**TASK DESCRIPTION**:
Beginning at the line containing "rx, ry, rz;", repeat each line below exactly up to and including the line containing "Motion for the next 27". Do not repeat the pictures.

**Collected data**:
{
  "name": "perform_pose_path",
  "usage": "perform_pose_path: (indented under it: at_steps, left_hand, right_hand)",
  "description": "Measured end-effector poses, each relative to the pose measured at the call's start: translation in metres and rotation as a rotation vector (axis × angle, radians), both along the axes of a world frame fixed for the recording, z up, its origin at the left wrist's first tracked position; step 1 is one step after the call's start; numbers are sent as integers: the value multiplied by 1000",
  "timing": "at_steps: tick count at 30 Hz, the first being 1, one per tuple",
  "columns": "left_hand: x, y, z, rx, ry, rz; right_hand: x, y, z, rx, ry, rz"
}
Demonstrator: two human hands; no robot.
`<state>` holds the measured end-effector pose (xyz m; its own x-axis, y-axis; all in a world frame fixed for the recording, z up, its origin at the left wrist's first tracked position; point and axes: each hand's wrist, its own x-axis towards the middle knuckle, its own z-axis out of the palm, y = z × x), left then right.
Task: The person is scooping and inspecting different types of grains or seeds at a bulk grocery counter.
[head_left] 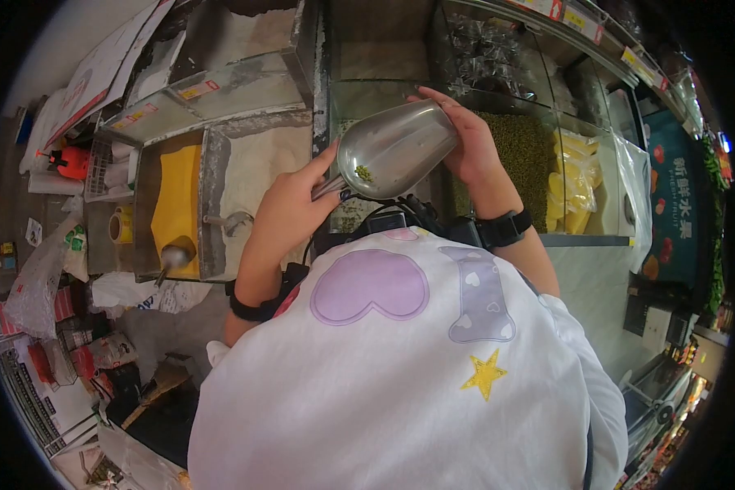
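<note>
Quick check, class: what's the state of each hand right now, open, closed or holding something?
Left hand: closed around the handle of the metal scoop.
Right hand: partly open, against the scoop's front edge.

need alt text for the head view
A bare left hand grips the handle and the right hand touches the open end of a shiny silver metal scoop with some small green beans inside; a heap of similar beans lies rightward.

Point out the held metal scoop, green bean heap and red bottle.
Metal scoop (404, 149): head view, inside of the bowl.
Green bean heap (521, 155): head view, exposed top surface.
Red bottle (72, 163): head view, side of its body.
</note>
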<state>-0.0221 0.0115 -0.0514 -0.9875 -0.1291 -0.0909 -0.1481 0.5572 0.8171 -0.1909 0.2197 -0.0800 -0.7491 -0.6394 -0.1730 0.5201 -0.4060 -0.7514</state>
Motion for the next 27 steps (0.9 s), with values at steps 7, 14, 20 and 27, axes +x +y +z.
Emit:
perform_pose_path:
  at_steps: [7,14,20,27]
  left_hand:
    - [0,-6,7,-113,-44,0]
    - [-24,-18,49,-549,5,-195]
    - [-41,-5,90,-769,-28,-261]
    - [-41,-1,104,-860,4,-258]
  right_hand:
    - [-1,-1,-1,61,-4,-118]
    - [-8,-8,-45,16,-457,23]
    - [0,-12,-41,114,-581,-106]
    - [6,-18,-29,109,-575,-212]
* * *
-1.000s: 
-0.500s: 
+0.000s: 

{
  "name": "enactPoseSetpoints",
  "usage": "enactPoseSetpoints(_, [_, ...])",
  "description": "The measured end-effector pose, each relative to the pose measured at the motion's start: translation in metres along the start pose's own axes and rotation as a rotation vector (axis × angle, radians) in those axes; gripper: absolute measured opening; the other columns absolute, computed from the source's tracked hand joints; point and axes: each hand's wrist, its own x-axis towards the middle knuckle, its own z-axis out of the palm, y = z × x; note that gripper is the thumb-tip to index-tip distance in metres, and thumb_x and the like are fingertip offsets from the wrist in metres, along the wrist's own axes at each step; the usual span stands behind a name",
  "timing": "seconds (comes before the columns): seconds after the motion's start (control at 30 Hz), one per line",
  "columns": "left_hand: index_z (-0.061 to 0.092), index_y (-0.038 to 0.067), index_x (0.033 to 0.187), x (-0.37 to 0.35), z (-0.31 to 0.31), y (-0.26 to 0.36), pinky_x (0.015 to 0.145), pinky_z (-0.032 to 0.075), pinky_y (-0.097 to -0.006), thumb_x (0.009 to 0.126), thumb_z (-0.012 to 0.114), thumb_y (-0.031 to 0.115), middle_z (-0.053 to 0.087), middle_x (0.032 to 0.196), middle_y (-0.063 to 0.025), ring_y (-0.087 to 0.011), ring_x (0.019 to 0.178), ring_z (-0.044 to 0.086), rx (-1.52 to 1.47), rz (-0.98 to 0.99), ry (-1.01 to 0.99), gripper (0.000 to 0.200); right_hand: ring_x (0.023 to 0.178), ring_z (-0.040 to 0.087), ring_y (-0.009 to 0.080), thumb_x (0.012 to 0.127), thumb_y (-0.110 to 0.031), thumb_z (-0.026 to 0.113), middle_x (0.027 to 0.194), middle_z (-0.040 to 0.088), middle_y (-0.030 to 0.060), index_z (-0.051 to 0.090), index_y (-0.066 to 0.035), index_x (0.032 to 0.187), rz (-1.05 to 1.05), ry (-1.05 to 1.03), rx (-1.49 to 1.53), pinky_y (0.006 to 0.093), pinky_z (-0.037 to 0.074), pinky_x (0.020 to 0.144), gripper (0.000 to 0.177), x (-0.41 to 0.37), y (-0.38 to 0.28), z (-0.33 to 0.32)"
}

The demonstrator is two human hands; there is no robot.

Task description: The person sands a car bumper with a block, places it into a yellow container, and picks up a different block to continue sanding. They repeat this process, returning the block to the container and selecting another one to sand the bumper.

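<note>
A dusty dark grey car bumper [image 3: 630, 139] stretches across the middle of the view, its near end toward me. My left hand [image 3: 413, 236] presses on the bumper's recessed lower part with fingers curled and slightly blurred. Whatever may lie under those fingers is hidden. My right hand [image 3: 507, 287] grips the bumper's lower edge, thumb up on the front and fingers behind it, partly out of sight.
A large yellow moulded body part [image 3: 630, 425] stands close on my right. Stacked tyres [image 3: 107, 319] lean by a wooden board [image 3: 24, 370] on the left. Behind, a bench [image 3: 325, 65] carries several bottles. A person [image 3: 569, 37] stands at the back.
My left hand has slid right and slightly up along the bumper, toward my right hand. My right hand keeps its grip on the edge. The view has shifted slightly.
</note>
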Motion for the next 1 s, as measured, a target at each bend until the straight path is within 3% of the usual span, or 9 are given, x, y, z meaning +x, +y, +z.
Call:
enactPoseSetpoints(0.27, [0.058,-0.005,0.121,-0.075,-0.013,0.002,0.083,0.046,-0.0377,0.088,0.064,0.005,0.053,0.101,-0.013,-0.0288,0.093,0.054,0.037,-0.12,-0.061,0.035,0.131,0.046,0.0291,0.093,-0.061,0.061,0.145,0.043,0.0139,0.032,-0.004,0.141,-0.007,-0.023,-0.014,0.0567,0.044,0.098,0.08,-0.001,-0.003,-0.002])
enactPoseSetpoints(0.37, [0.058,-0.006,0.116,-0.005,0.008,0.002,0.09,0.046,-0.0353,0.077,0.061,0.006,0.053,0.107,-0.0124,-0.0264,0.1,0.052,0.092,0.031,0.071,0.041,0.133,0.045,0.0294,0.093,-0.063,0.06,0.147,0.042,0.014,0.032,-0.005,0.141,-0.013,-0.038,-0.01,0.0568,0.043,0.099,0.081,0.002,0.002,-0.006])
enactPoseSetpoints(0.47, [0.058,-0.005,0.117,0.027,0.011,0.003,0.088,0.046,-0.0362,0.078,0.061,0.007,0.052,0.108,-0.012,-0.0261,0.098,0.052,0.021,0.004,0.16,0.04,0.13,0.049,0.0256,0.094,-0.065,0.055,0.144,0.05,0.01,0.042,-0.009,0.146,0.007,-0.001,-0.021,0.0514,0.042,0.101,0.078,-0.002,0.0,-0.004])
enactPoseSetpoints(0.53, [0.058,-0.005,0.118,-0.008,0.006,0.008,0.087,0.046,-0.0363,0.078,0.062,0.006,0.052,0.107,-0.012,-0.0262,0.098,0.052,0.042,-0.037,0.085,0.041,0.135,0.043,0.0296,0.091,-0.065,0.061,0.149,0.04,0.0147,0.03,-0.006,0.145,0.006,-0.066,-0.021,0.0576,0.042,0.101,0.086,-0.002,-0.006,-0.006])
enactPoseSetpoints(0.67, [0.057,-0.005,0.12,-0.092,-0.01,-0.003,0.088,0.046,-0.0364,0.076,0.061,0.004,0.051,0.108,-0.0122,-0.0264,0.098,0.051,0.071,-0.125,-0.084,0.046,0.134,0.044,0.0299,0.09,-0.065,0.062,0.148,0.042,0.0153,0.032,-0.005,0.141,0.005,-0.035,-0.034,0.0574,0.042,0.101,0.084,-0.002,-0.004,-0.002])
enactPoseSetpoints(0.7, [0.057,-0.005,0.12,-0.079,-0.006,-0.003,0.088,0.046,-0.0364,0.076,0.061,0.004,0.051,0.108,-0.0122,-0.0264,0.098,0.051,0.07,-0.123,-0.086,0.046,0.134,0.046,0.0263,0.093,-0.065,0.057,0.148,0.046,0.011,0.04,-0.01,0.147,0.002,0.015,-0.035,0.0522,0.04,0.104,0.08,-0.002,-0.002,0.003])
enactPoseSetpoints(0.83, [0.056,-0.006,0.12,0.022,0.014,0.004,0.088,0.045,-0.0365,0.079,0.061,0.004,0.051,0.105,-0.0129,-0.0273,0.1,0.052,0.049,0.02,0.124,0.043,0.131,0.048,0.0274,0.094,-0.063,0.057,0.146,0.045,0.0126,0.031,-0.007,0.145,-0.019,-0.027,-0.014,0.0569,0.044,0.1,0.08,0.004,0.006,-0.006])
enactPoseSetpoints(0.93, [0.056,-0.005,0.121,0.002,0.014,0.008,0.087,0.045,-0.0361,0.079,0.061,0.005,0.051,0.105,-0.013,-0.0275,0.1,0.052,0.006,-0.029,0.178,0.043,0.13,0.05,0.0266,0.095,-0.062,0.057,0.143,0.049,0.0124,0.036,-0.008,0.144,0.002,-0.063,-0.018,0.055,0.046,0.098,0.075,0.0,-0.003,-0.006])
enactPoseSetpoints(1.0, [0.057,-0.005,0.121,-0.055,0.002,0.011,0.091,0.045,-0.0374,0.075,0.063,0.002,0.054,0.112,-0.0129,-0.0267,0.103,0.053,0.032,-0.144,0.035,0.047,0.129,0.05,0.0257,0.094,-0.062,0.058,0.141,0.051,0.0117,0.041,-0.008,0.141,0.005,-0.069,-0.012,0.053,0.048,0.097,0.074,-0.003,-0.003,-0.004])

**TASK ANSWER**:
  "columns": "left_hand: x, y, z, rx, ry, rz; right_hand: x, y, z, rx, ry, rz"
}
Demonstrator: two human hands; no robot.
`<state>` holds the measured end-effector pose (xyz m; its own x-axis, y-axis; all in a world frame fixed for the recording, z up, its origin at the left wrist's first tracked position; point and axes: each hand's wrist, its own x-axis towards the middle knuckle, its own z-axis out of the palm, y = z × x), left then right.
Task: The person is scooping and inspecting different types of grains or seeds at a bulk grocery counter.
[head_left] 
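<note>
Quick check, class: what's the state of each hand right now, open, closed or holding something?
Left hand: closed around the handle of the metal scoop.
Right hand: partly open, against the scoop's front edge.

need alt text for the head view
A bare left hand grips the handle and the right hand touches the open end of a shiny silver metal scoop with some small green beans inside; a heap of similar beans lies rightward.

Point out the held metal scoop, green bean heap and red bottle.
Metal scoop (404, 149): head view, inside of the bowl.
Green bean heap (521, 155): head view, exposed top surface.
Red bottle (72, 163): head view, side of its body.
</note>
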<state>-0.0221 0.0115 -0.0514 -0.9875 -0.1291 -0.0909 -0.1481 0.5572 0.8171 -0.1909 0.2197 -0.0800 -0.7491 -0.6394 -0.1730 0.5201 -0.4060 -0.7514</state>
Motion for the next 27 steps (0.9 s), with values at steps 7, 14, 20 and 27, axes +x +y +z.

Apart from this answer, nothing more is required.